Easy access to libraries of financial data and lightning fast exchange connection speeds have spawned a new breed of investment strategies that are estimated to account for up to 20 per cent of traded volume on the Australian sharemarket.
While not as influential as in the US, the ASX has experienced "exponential growth" in remote computerised trading in the past six months, according to Justin Webb, director of hedge fund Helix Partners, partly owned by Westpac subsidiary Ascalon Capital Managers.
In the US, computer-driven algorithmic trading accounts for an estimated 70 to 90 per cent of New York Stock Exchange trading.
Algo trading, also known as "black box" trading, is the computer-automated execution of share trades based on algorithms, or mathematical models, that determine the correct time, price and quantity of shares or other assets to buy or sell.
Different strategies include high-frequency trading (HFT), which can execute multiple trades a second, statistical arbitrage, index arbitrage and trend momentum.
They are usually housed in quantitative hedge funds and investment banks, and are managed by "quants" schooled in maths, physics and behavioural psychology. So instead of traders watching a handful of prices on a screen, computers watch thousands from around the world looking for trade signals.

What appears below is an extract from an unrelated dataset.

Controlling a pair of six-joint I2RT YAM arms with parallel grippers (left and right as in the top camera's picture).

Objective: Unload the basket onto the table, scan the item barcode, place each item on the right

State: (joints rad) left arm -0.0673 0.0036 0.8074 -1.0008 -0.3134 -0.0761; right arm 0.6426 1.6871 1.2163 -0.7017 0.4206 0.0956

Proponents of algo trading cite increased market liquidity, which leads to more efficient price discovery, with benefits for investors big and small.
Critics claim high processing speeds allow computers to "front-run" small traditional investors, and that when liquidity dries up or computers malfunction, the withdrawal of HFT leads to "flash crashes".
The biggest flash crash occurred in May last year when the US S&P 500 index fell 573 points, or about 5 per cent, in five minutes, before reversing sharply. However, many investors with stop-losses in place lost money as few trades were reversed. The NYSE experiences "flash crashes" in individual stocks regularly.
Mr Webb says algo trading on the ASX is clearly evident, especially from more simple strategies. "When value opportunities arise there are signs of greater capital swings when linear strategies are applied, and these are exploited far more rapidly than in the past," he said.
That meant market laggards were quickly snapped up and buy-on-the-dip strategies could lead to sharp reversals.
Algo trading has been used in US markets for decades. It was a key factor in the 1987 Black Monday Crash and the $US2 billion collapse in 1998 of hedge fund Long Term Capital Management.
Traditional fund managers have also used algorithms to feed orders on to the ASX for more than a decade. Deutsche Bank's head of electronic trading, Ben Radclyffe, says Australia is "the next frontier" for expansion of algo trading.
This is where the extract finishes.